Memory coalescing is a technique which allows optimal usage of the global memory bandwidth.
That is, when parallel threads running the same instruction access to consecutive locations in the global memory, the most favorable access pattern is achieved.

enter image description here

The example in Figure above helps explain the coalesced arrangement:

In Fig. (a), n vectors of length m are stored in a linear fashion. Element i of vector j is denoted by v j i. Each thread in GPU kernel is assigned to one m-length vector. Threads in CUDA are grouped in an array of blocks and every thread in GPU has a unique id which can be defined as indx=bd*bx+tx, where bd represents block dimension, bx denotes the block index and tx is the thread index in each block.

Vertical arrows demonstrate the case that parallel threads access to the first components of each vector, i.e. addresses 0, m, 2m... of the memory. As shown in Fig. (a), in this case the memory access is not consecutive. By zeroing the gap between these addresses (red arrows shown in figure above), the memory access becomes coalesced.

However, the problem gets slightly tricky here, since the allowed size of residing threads per GPU block is limited to bd. Therefore coalesced data arrangement can be done by storing the first elements of the first bd vectors in consecutive order, followed by first elements of the second bd vectors and so on. The rest of vectors elements are stored in a similar fashion, as shown in Fig. (b). If n (number of vectors) is not a factor of bd, it is needed to pad the remaining data in the last block with some trivial value, e.g. 0.

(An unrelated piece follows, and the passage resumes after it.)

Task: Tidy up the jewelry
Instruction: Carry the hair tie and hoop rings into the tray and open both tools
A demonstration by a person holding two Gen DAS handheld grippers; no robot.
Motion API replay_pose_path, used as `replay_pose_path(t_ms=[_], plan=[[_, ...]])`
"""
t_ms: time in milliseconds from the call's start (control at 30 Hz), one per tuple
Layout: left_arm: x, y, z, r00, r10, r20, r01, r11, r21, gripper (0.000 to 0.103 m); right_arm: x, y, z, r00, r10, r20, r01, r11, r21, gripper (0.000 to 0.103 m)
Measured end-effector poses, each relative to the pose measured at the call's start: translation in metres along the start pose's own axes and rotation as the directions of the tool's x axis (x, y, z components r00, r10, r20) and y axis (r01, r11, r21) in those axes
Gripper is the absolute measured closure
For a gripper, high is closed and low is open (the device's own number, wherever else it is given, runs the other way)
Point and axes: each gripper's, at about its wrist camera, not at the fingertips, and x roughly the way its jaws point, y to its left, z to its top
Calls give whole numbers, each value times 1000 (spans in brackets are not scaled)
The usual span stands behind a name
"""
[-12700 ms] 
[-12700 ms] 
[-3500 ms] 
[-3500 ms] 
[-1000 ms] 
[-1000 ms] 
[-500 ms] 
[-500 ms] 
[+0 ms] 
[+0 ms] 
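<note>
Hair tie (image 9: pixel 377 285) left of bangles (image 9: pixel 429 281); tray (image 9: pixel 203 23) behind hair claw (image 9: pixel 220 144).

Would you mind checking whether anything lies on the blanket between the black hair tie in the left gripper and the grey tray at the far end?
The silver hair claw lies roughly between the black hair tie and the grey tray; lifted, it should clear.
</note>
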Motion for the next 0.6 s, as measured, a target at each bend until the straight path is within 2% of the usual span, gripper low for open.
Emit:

In the linear data storage in Fig. (a), component i (0 ≤ i < m) of vector indx
(0 ≤ indx < n) is addressed by m × indx +i; the same component in the coalesced
storage pattern in Fig. (b) is addressed as

(m × bd) ixC + bd × ixB + ixA,

where ixC = floor[(m.indx + j )/(m.bd)]= bx, ixB = j and ixA = mod(indx,bd) = tx.

In summary, in the example of storing a number of vectors with size m, linear indexing is mapped to coalesced indexing according to:

m.indx +i −→ m.bd.bx +i .bd +tx

This data rearrangement can lead to a significant higher memory bandwidth of GPU global memory.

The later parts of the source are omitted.